WHAT IS BEING ASKED.
Please output exactly the part of the records below that opens with the line containing "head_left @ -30" and closes with the line containing "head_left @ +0", both lines included, and nothing else.

[Opening EXTRACTED MATERIAL section]

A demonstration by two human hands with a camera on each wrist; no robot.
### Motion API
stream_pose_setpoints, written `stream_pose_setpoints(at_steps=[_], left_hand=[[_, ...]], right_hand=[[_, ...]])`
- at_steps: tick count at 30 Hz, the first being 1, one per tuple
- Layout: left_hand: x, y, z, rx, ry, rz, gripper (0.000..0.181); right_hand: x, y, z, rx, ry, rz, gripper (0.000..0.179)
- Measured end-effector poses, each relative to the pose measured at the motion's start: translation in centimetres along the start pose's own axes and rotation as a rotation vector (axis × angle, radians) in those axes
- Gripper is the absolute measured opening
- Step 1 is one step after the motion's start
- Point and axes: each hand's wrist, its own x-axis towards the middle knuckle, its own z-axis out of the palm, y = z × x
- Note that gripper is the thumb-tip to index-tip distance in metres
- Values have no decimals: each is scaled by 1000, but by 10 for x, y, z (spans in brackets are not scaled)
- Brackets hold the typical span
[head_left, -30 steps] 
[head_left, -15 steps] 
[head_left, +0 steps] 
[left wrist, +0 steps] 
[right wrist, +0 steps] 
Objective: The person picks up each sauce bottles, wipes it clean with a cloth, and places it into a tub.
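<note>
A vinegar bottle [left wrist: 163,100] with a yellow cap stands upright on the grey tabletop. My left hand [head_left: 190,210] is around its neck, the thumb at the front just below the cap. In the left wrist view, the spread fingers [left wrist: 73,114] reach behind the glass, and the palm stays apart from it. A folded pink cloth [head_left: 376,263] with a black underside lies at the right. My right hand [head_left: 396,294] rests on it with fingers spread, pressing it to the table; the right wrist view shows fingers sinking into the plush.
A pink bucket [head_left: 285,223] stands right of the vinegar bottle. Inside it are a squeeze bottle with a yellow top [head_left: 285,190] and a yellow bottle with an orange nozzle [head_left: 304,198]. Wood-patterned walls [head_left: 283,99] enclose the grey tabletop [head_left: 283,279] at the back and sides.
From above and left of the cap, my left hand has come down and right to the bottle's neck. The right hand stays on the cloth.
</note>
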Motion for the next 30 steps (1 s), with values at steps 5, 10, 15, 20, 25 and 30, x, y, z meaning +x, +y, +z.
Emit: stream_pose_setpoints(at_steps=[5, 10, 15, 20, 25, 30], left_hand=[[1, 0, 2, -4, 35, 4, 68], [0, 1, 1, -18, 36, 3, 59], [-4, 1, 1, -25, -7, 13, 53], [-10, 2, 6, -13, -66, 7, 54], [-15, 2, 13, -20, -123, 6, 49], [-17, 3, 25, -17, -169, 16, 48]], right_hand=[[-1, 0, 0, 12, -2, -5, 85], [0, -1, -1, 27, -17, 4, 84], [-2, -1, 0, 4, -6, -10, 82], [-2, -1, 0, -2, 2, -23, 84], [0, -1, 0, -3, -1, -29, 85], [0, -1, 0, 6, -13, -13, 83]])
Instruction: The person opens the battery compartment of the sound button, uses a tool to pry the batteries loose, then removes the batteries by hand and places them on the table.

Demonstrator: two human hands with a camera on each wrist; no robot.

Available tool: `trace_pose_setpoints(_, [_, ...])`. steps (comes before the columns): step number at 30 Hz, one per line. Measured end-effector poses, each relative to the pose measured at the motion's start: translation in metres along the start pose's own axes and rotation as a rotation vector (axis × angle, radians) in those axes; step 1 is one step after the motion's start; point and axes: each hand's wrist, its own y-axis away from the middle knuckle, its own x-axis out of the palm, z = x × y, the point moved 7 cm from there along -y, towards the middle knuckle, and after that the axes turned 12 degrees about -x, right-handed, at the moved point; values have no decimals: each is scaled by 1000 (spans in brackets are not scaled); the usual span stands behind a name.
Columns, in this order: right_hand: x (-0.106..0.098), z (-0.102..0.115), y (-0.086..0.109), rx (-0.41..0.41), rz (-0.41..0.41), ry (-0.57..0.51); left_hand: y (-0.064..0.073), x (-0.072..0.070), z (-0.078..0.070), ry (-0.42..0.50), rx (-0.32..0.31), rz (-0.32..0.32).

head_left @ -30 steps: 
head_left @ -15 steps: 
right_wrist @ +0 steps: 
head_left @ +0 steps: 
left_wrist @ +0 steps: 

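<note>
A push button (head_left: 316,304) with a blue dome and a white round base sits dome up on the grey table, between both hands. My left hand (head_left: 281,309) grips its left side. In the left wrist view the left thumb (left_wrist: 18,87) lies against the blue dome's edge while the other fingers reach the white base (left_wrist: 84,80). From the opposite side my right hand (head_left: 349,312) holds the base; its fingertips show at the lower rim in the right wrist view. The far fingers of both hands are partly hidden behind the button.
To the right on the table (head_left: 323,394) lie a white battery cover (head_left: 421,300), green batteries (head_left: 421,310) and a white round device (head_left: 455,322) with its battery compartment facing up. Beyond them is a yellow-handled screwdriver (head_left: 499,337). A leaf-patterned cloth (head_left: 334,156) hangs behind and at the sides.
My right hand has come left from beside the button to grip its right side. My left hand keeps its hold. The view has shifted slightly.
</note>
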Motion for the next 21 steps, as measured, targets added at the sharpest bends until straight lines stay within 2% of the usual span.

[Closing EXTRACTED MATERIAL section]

ANSWER TO THIS TASK.
head_left @ -30 steps: 
head_left @ -15 steps: 
right_wrist @ +0 steps: 
head_left @ +0 steps: 

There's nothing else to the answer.